FERC needs to embrace the notion of a vigorous public involvement, early and often. It may seem counterintuitive that deeper and more sincere public involvement speeds projects but it does. We certainly know the converse to be true. The faster and harder you push on a project schedule, the longer it will take to complete. Unless you are willing to repeal NEPA (HR 1 aside), environmental consideration and public involvement will always be central to the process. Doing each of these better is the path to faster approvals.
Alluded to in the Ruple et al article is the notion that adequate staffing of environmental offices (most likely within FERC) will speed the process. Putting knowledgeable experts at the center of the process worked well at our DOT, and I suspect it is the winning formula for other circumstances.
The balkanization of electric grids is a hard nut to crack, especially as many are heavily influenced by their privately-owned utility partners, who see it all as a zero-sum game. This is an area where a carrot and stick approach could work best. Incentives to promote cooperation and sanctions for going it alone. Sanctions could include harsher penalties for grid failures during storm or fire events. Incentives could include subsidies or tax breaks for electricity moving from one grid to another.
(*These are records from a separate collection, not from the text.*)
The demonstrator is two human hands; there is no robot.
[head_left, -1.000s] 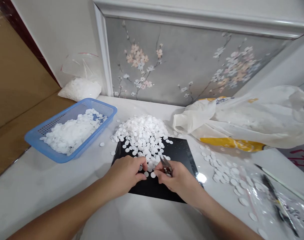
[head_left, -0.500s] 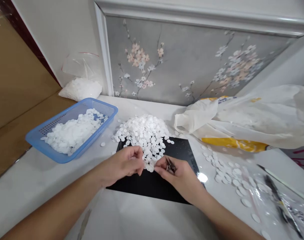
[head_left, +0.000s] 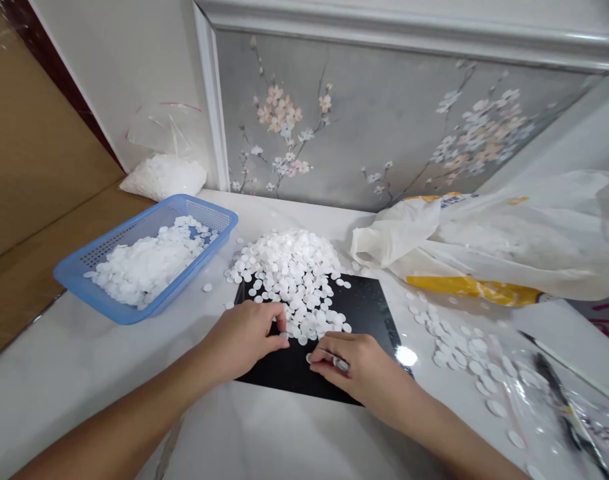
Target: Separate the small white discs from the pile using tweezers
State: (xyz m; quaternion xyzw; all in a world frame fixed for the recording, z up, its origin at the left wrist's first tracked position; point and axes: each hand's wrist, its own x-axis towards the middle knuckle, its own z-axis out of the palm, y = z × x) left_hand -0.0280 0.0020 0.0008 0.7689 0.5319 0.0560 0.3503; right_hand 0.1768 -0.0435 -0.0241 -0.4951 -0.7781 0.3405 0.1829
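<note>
A heap of small white round discs (head_left: 297,267) spills over the back of a black board (head_left: 294,387). At the heap's front left edge is my left hand (head_left: 244,337), its thumb and index finger closed together with a white disc (head_left: 283,337) at their tips. My right hand (head_left: 367,373) rests low over the board, fingers closed around thin dark metal tweezers (head_left: 334,357), mostly hidden in the grip. Another white disc (head_left: 309,358) shows at the right fingertips, and a further pale disc shows inside the grip.
On the left stands a blue basket (head_left: 109,310) of discs, with a clear bag (head_left: 164,177) of discs behind. A white and yellow plastic bag (head_left: 484,247) lies at right. Nearer are scattered discs (head_left: 454,340), a clear bag (head_left: 534,420) and a black-handled tool (head_left: 549,373).
My right hand has come slightly toward me and turned palm down, away from the heap. My left hand's thumb and index finger have come together. More discs have spread across the board's middle.
</note>
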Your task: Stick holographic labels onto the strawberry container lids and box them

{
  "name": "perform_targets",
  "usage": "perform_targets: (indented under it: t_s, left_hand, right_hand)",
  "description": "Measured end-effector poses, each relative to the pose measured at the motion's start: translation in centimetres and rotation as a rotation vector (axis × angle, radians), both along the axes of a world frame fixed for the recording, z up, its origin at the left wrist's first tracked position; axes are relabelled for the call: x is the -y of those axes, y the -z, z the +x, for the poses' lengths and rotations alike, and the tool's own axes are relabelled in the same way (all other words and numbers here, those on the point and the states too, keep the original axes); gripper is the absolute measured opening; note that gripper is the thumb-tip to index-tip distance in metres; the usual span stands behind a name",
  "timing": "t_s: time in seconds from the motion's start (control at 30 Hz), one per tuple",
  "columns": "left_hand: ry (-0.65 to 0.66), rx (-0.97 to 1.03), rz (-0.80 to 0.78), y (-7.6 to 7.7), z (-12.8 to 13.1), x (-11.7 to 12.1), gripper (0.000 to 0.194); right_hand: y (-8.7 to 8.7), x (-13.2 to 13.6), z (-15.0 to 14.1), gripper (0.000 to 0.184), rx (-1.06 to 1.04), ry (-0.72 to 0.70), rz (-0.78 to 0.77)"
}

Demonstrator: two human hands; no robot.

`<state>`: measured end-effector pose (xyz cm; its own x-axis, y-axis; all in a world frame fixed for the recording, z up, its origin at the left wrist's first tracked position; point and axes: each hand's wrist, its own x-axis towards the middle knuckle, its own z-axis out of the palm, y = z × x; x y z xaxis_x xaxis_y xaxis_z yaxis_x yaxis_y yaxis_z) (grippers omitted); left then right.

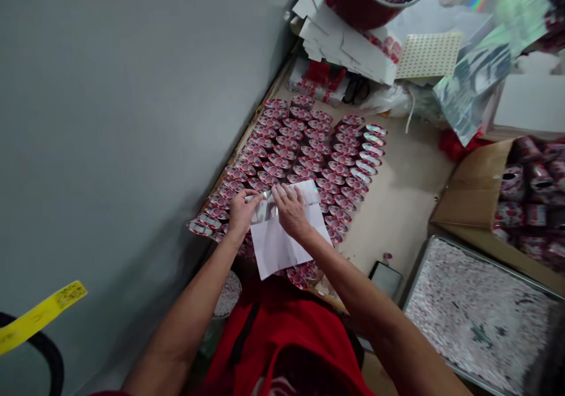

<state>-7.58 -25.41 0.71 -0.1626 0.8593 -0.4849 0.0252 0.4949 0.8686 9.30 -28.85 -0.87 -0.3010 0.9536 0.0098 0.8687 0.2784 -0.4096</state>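
A white sheet of paper (282, 240) with shiny, silvery patches near its top lies slanted over rows of small red-and-pink printed pieces. My left hand (242, 213) pinches its upper left edge between thumb and fingers. Across the sheet's upper part lies my right hand (290, 210), its bent fingers gripping near the top edge; what is beneath them is hidden. The printed pieces (286, 143) have oval tops and stand close together in several rows beyond my hands. Some at the right show silvery tops (367, 163).
A dark red bowl (368, 7) of small discs stands on stacked white papers (344, 49) at the back. On the right are a cardboard box (470, 187) of printed rolls, a tray (435, 240) of pale bits and a phone-like object (385, 278). A grey wall (132, 119) borders the left.
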Motion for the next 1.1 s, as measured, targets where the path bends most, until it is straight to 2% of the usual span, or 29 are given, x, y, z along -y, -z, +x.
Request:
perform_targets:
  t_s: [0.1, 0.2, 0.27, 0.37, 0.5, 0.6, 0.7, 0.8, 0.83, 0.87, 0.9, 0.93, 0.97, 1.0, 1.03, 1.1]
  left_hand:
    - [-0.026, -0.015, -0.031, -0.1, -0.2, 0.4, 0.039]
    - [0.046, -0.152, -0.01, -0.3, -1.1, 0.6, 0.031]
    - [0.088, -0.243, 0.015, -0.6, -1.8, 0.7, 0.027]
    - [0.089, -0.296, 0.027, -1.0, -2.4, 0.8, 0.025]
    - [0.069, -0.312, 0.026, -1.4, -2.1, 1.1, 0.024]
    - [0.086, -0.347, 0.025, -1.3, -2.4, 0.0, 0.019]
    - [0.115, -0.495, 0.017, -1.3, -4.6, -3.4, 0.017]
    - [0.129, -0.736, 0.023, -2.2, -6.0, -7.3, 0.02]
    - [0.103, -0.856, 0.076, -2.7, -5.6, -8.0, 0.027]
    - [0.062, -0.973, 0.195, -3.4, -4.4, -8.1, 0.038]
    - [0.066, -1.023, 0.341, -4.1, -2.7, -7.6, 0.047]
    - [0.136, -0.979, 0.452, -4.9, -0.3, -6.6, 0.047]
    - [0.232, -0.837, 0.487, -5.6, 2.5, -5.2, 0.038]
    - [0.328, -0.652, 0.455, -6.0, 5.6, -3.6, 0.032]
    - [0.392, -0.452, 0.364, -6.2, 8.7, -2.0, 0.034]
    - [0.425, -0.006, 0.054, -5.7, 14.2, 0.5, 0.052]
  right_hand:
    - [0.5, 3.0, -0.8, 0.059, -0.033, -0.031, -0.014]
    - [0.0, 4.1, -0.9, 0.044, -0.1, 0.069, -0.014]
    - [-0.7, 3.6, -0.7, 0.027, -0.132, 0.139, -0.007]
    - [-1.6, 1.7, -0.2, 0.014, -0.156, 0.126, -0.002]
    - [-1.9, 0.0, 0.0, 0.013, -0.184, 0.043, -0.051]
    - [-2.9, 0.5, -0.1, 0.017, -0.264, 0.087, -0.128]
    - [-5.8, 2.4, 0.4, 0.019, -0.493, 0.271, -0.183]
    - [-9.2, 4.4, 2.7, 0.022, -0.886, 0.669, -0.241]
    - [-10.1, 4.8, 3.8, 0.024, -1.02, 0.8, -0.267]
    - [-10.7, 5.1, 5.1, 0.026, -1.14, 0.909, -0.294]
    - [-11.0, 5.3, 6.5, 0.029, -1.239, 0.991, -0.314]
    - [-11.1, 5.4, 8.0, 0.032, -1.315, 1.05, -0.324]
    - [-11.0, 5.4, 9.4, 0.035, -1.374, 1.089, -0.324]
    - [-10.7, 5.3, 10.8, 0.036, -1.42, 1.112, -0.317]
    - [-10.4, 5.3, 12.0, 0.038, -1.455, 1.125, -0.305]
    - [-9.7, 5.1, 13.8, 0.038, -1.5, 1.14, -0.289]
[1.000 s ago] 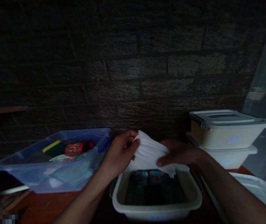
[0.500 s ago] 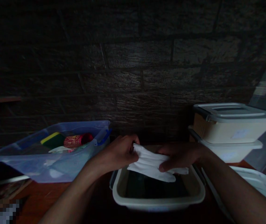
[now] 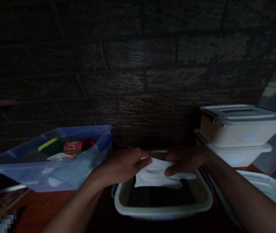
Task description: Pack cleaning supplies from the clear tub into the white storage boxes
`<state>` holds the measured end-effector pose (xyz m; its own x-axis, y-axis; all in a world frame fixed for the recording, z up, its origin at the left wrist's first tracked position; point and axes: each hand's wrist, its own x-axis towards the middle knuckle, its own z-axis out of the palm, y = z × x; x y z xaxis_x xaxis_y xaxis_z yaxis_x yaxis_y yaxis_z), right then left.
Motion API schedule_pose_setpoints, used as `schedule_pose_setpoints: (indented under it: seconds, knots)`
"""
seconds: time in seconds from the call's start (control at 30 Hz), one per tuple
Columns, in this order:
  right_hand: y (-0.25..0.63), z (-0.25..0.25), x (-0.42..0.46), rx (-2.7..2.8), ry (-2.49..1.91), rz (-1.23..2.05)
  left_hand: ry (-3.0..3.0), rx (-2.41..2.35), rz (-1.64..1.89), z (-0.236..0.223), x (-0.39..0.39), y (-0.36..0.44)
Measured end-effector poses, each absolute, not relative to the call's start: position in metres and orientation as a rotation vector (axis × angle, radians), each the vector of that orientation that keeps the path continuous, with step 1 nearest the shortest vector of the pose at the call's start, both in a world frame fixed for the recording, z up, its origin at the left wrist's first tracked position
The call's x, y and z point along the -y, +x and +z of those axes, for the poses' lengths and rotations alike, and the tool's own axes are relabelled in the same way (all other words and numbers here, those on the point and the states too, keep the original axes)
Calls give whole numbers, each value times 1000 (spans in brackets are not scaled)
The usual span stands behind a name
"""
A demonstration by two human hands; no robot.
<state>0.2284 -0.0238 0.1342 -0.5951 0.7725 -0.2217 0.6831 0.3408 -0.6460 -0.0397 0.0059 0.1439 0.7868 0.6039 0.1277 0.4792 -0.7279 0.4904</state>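
Note:
A white cloth glove (image 3: pixel 152 176), with finger-like ends toward the right, is stretched between my hands over an open cream plastic bin (image 3: pixel 163 212). My left hand (image 3: pixel 130 163) grips its left end, thumb on top and fingers partly hidden behind. Thumb and fingers of my right hand (image 3: pixel 185 160) pinch it nearer its right side. Dark contents (image 3: pixel 162 197) show inside the bin below the glove, too dim to make out.
At left stands a clear bluish tub (image 3: pixel 62 176) holding a green and yellow sponge (image 3: pixel 52 146), a red patterned roll-shaped item (image 3: pixel 76 147) and other things. Two stacked lidded bins (image 3: pixel 239 132) stand at right, near a pale lid (image 3: pixel 266 189). A dark brick wall (image 3: pixel 138 81) rises behind.
My left hand has moved slightly down, its thumb now lying over the glove's top edge. The glove sits lower and flatter over the bin. My right hand keeps its hold.

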Motion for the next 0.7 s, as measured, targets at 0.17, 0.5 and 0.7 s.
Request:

Building a road or a transmission line is a complex operation, in design, in environmental review, and in construction. Single silver bullet solutions rarely are effective, and sometimes can be counterproductive. Even though streamlining environmental review may take more than one approach, there is ample evidence that it is possible and worth doing. The most effective streamlining does not requiring tinkering with either NEPA or its main regulations. Things like environmental review page limits are not only ineffective, but just plain dumb. And we’re going to need better than dumb if we have any hope of adding “47,300 gigawatt-miles of new power lines by 2035.”